While we’ve been praying about adoption and talking with family about it, it dawned on us….
What about Brazil?  Could we adopt a child from this orphanage?  It’s right here in our faces!  Could this be part of God’s plan?  What are the chances of our family planning a trip to an orphanage during the time we’re prayerfully considering adoption?!  And we’re considering going there!  Could we actually go to Brazil and meet our child?!  Could we bring our child home in just a few short months?!?!
We got pretty excited about the possibility.  We eagerly called the founder of the orphanage today to get answers to our long list of questions.
Well, I feel like we got lots of question marks instead of answers.  :o( 
It’s no one’s fault.  It’s just the way things seem to be there.  There really isn’t a strict process which could be nice, but also scares me.  Remember how I love plans?  Well, you can’t easily “map out” a plan when dealing with adopting from this orphanage.  Everything seems to “depend” on something else…. on the age of the child, the mood of the judge, how fast the lawyers work, etc.  Really?!   The judge’s mood?!  That stresses me out.
To say the least, we got off of the phone and I felt…. I don’t know….  defeated, I guess.  I didn’t expect him to say, “oh yeah- come on over here in a couple of months and choose the child you want and “tah-dah!” it’s a done deal.”  But I did expect some answers.  Some sort of certainty in the process….  Just something…. anything to help us out while we’re weighing all of our options.

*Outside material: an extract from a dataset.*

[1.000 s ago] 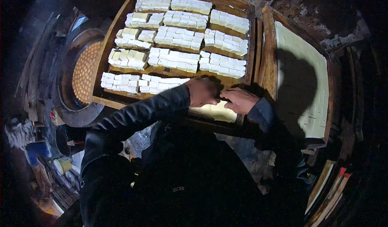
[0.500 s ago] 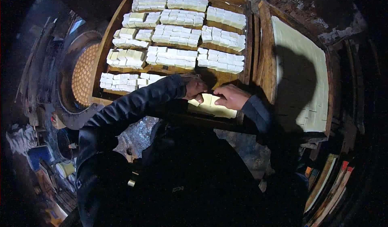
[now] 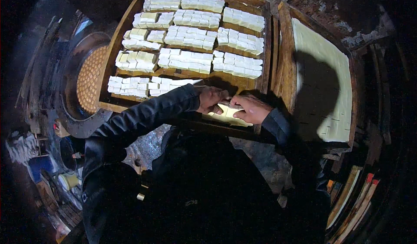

We’ll still pray about going to Brazil.  Even if our child isn’t there, being at an orphanage, loving on the children, seeing first-hand the needs of orphans…. Would be life changing, I’m sure.  (Your prayers about this would be great!)
After not having our questions answered, I’m left with the questions we had plus some for our child- - Where are you?  Have you been born yet?  Have you been waiting for years for a forever home?  Are you in the U.S.?  Are you in Brazil?  Are you in another country?........ Where are you?
“O Lord, how long will you forget me? Forever?
      How long will you look the other way?
  How long must I struggle with anguish in my soul,
      with sorrow in my heart every day?
      How long will my enemy have the upper hand?
  Turn and answer me, O Lord my God!
      Restore the sparkle to my eyes, or I will die.
  Don’t let my enemies gloat, saying, “We have defeated him!”
      Don’t let them rejoice at my downfall.
  But I trust in your unfailing love.
      I will rejoice because you have rescued me.